07 janvier 2009
La sérénité
Le lendemain, il m’a téléphoné à deux heures du matin. Visiblement, ça n’allait pas. Je lui avais dit qu’il pouvait m’appeler quand il le voulait, s’il avait envie de parler. Il tenait à me dire qu’il se sentait bien avec moi, qu’il voulait me connaître, qu’il fallait que l’on se revoie et qu’il avait peur. Il parlait beaucoup, avec un rythme qui ralentissait par moments. Quelques incohérences. Je lui ai demandé : « T’as bu combien de bière ? » « Je l’sais pas... » Le lendemain, j’étais au mariage de GP. Il a laissé deux messages sur mon répondeur, interminables parce qu’il répétait quatre fois la même chose, la diction empâtée. J’ai presque regretté de lui avoir acheté une bouteille de porto comme cadeau du Nouvel An. D’expérience, j’ai peur de l’alcool et de ceux qui sont sous son joug.

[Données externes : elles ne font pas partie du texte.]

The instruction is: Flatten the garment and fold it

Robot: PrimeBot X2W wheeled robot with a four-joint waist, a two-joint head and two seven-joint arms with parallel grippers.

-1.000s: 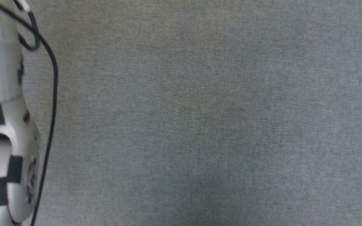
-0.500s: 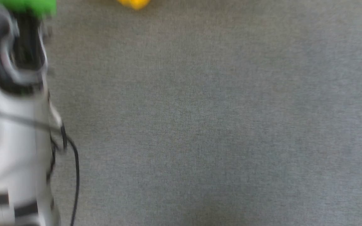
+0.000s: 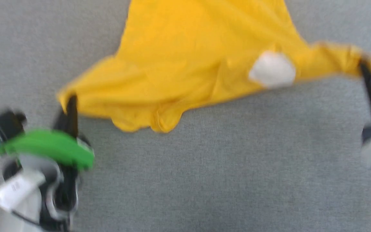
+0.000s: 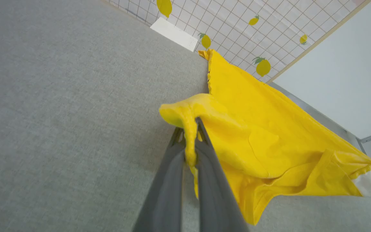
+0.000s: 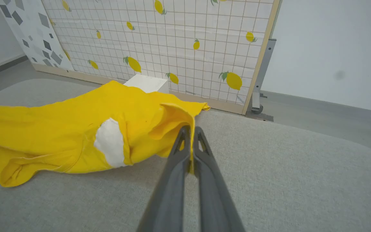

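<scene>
Head camera has tilted up; garment (image 3: 185,64) spans crosswise between left gripper (image 3: 71,101) and right gripper (image 3: 364,67), each pinching an edge.

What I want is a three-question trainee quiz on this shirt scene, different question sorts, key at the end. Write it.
1. True or false: the left fingers are shut on an edge of the garment.
2. Pick one: the patch on the garment, on the side nearer the right fingers, is A) white, B) blue, C) green.
3. Fill in: the grid panel behind the garment is printed with ____.

Key: 1 true; 2 A; 3 lemons.
</scene>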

Quand j’étais petit, j’avais une tante et un oncle alcooliques. J’ai appris très tôt que sous l’emprise de l’alcool, les adultes n’ont plus de paroles. Ils mentent sans vergogne. Ils deviennent rapidement hargneux ou violents. Les vapeurs éthyliques leur voilent la vue et les mènent à l’égocentrisme. J’aime le bon vin en mangeant. Il m’arrive souvent de trop boire quand je sors avec des amis. L’alcool est un lubrifiant social auquel j’ai recours à l’occasion, pour rire et dépasser quelques barrières. J’avoue que lorsque je dois voir mes parents, je fais passer ces mauvais moments en enfilant quelques verres de Pineau des Charentes. J’ai toujours cinq ou six bières dans le frigo au cas où des visiteurs débarqueraient chez moi à l’improviste. J’ai même une réserve de bouteilles : rhum cubain, vodka, Baileys. Mais elles prennent la poussière dans le haut d’une armoire. Je ne les ouvre à peu près jamais. Je ne bois pas seul, je n’y trouve pas d’intérêt. Avec d’autres, j’aime qu’il y ait de l’acuité dans les discussions. J’aime être éveillé le matin, et profiter de ces heures où l’esprit est clair. J’aime la lumière neuve et l’odeur du café. J’aime avoir la fierté de déjouer mes inhibitions sans trop de béquilles. Je sais qu’il a un point où la liberté prend fin, et où commence la dépendance.
Des dépendances, j’en ai tout plein. Je les aurais toutes si je me laissais aller. Le blogue que vous avez devant les yeux est le résultat de l’une d’elle. Comme je n’arrive pas à me débarrasser de l’ensemble de mes dépendances, j’ai choisi celles qui me causent le moins de tort. Les heures perdues sur le Web sont inoffensives. Celles que je passe au gym sont même bénéfiques pour ma santé. Tout ce temps où je m’enferme dans ma bulle, le nez dans les livres, me fait grandir et me permet de mieux comprendre les autres et le sens qu’ils ont su donner à leurs vies.
Pour le moment (J’essaie de ne plus être présomptueux) pour le moment donc, j’ai l’impression qu’il a besoin de moi. Ce ne serait même pas une esquisse d’histoire d’amour, simplement une histoire d’entraide, un échange, en quelque sorte. Je n’en reviens pas que j’écrive ces mots sans que les cheveux me dressent sur la tête. Le romantisme et la quête d’absolu auraient-ils pris le bord ? J’ai fait un marathon de courriel où j’ai écrit, entre autres, à plusieurs hommes qui ont joué un rôle dans ces carnets. « Sérénité » c’est le mot que Mister Right a employé dans son courriel de bonne année. « J'ai souvent pensé à toi et espéré la sérénité de ce que je viens de lire. » C’est bien la première fois que l’on m’accole ce mot. Désormais, je n’ai plus d’attentes. Ça y est ! Je dois être vieux.